Weiß berichtet von langen Tagen im Homeoffice, "sie dehnen sich". Sein Eindruck: "Die Lehrer tun ihr Bestes, um Kontakt zu halten." Manches dauert länger, weil die Routine fehlt. Etliche Stunden etwa investierte er in ein neunminütiges Video, das er sich aus einer Mediathek für Lehrkräfte holte und mit Einblendungen versah. Seine Schüler erlebt er im virtuellen Klassenzimmer ähnlich eifrig oder gelassen wie im realen: "Die Persönlichkeitsstruktur spiegelt sich wider", sagt er augenzwinkernd.

Physikversuche auf Youtube

Drei Jahre liegt sein Referendariat zurück, digitaler Unterricht nahm dort noch einen kleinen Raum ein, erinnert sich Manuel Roos (30). Heute unterrichtet er Mathe und Physik am Heinrich-Schliemann-Gymnasium (HSG) und gehört dank Corona zu denen, die ihre ersten Erklär-Videos gedreht haben. Dafür filmte er zum Beispiel seinen Bildschirm und rechnete Schritt für Schritt eine komplizierte Aufgabe vor. Um Physikversuche zu zeigen, greift er allerdings lieber auf gut gemachte Youtube-Videos von anderen zurück.

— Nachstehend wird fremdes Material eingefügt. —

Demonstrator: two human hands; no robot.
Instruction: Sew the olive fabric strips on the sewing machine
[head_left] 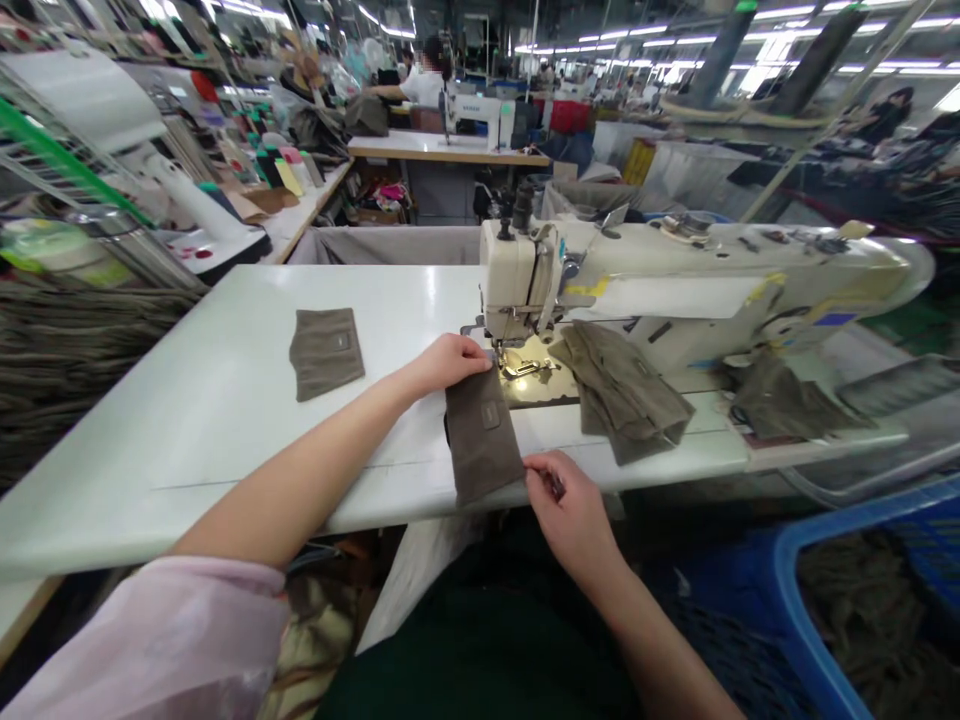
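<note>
A brown-olive fabric piece point(480, 450) with a small label patch lies at the front of the sewing table, its top edge by the needle of the sewing machine point(525, 280). My left hand point(454, 360) is closed, its fingertips pinching that top edge beside the presser foot. Lower down, my right hand point(570, 505) pinches the right edge of the same piece between thumb and finger. Something small and dark shows inside its curled fingers, too unclear to name. On the left of the table rests a similar fabric piece point(326, 355), lying flat with its own label.
A pile of brown fabric pieces point(630, 390) lies right of the needle, under the machine arm. A blue basket point(787, 560) with brown fabric stands at lower right. Stacked fabric point(82, 370) is at far left. Behind, a person point(427, 85) sits near another sewing machine point(480, 115).
</note>
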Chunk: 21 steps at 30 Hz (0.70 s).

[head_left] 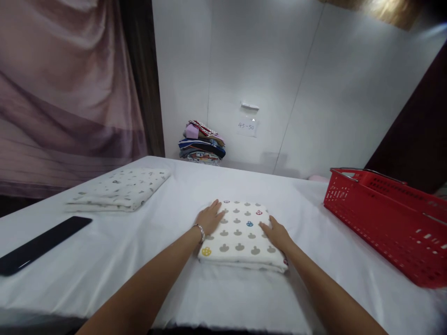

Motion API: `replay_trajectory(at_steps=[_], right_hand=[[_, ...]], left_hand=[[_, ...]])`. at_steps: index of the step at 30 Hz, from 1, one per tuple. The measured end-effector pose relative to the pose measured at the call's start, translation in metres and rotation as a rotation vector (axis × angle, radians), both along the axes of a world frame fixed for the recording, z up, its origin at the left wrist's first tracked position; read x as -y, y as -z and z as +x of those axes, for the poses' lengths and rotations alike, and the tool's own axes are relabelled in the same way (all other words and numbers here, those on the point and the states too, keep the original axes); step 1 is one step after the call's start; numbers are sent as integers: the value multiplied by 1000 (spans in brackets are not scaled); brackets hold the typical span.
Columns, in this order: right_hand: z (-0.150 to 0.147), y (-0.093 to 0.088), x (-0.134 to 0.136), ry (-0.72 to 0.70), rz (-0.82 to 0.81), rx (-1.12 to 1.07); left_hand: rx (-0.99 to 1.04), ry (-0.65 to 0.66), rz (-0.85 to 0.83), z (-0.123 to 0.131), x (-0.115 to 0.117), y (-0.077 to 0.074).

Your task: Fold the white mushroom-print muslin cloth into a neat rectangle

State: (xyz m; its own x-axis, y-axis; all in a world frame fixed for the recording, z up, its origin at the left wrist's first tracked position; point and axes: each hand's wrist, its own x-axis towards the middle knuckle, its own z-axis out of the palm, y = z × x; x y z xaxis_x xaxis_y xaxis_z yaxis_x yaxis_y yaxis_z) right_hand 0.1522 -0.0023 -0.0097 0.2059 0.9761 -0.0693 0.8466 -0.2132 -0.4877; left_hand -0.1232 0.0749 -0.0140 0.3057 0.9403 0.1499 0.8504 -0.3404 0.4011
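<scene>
A folded white cloth with a grey dotted print (240, 235) lies flat in the middle of the white-covered table (139, 260). My left hand (210, 217) rests on its left edge, fingers stretched out flat, a bracelet on the wrist. My right hand (277, 234) lies on the cloth's right edge, fingers flat against it. Neither hand grips anything.
Another folded patterned cloth (122, 188) lies at the far left. A flat black object (38, 244) sits near the left edge. A red plastic basket (391, 218) stands at the right. A stack of folded clothes (201, 143) sits by the back wall under a paper label (246, 125).
</scene>
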Motion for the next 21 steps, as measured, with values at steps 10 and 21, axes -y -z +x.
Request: replay_trajectory(at_steps=[10, 21], right_hand=[[-27, -25, -30, -375, 281, 226], [-58, 0, -78, -713, 185, 350]], left_hand=[[39, -13, 57, -17, 73, -24], [-21, 167, 21, -20, 110, -2]])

Anfangs verschickte er die Aufgaben noch per Mail, inzwischen nutzt Roos Mebis und auch das Schülerportal des HSG. Er versucht, sich am Aufwand zu orientieren, den die Schüler in einer normalen Woche für seine Fächer aufbringen – berücksichtigt dabei aber, dass sie länger brauchen, weil sie sich den Stoff selbst erarbeiten. Eigenverantwortung sei gefragt, und die Fähigkeit, sich selbst zu motivieren. Er ahnt, dass das nicht jedem leicht fällt. Roos denkt auch an die Eltern, die gerade bei den Jüngeren helfen und ermuntern müssen, die bei mehreren Kindern verschiedenste Kanäle im Blick haben sollen und zugleich vielleicht noch im Homeoffice gefordert sind.

Für die Ferien hat er seinen Schülern Möglichkeiten genannt, wie sie ihr Wissen vertiefen können. Extra-Aufgaben gab es von ihm nicht: Die Ferien seien zum Erholen da.